Ian Pearman
Ian leads the development and application of location-specific forecasting for industry, specialising in Energy, Retail and Road/Rail.
Areas of expertise
- Energy
- Retail
- Road/Rail
- General meteorology
- Location-specific forecasting
- Numerical Weather Prediction (NWP)
- Probabilistic forecasting
Current activities
Ian is a Senior Applied Scientist in the Post-Processing Applications team and develops and delivers products and services to help our industry customers manage the impact of weather and realise weather opportunities in their operations.
Ian routinely works directly with customers in the Energy and Retail sectors to deliver historical data and forecast solutions to meet their specific needs. He also works to maximise the usefulness of Numerical Weather Prediction (NWP) to application in the real world, developing techniques to optimise forecasts using multi-model blending and fully exploiting the range of plausible scenarios offered by a range of NWP solutions.

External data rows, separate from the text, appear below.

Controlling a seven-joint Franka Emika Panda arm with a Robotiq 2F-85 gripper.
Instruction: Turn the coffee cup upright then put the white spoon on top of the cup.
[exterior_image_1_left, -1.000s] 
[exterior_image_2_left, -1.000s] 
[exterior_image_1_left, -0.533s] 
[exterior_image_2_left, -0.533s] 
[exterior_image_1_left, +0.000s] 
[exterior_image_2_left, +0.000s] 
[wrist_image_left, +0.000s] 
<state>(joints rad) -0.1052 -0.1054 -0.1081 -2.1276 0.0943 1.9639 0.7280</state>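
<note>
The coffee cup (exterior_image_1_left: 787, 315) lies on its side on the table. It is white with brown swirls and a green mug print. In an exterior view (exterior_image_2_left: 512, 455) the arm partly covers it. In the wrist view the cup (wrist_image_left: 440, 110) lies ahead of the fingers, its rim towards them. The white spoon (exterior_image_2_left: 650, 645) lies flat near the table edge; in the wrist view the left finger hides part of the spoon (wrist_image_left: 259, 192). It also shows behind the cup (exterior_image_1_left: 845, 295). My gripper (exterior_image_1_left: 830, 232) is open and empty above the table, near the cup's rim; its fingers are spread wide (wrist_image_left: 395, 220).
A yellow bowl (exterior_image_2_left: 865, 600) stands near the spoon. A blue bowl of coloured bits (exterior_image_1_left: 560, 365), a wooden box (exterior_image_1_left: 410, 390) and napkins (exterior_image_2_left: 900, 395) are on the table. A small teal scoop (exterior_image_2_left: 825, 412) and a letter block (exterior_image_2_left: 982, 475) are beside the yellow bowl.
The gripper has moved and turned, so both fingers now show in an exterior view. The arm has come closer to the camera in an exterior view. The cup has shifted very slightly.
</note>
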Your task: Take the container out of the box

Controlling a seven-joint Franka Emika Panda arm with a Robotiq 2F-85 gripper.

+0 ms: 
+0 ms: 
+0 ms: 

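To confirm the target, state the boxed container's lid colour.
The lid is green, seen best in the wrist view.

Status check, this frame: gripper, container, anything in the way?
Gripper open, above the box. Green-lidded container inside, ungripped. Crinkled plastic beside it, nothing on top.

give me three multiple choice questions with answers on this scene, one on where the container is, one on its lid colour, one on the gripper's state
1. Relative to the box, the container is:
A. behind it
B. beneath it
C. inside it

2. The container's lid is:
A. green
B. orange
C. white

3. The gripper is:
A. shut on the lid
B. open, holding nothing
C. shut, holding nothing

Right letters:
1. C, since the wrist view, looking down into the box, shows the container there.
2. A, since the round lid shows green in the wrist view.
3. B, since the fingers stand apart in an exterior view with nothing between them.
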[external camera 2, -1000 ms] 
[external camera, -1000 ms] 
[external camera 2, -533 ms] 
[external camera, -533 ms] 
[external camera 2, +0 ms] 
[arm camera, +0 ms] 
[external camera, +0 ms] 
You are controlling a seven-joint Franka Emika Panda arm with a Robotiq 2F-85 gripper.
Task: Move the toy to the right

Ian is currently supporting the migration of our capabilities into cloud-based technologies.
Career background
Ian has been working in applied science roles since joining the Met Office in August 1998. This has always involved developing weather forecast capabilities for industry customers, but he has also spent a significant portion of his career developing location-forecasts for our public and media customers.
From 2016 to 2018, Ian was the science lead in a project with National Grid to explore enhancements to short range solar radiation forecasting.
From 2015 he led the scientific development of a platform to deliver both historical and forecast data for locations and regions. This provided customers the ability to set the latest forecast in historical context and identify analogues in their own past data, be that sales, demand, load, footfall, downtime, impact, call volumes, or any other weather-sensitive business metric.
From 2010 Ian was responsible for the creation and development of the Met Office’s first production multi-model optimal blend capability.
Ian graduated with a BSc in Meteorology from the University of Reading.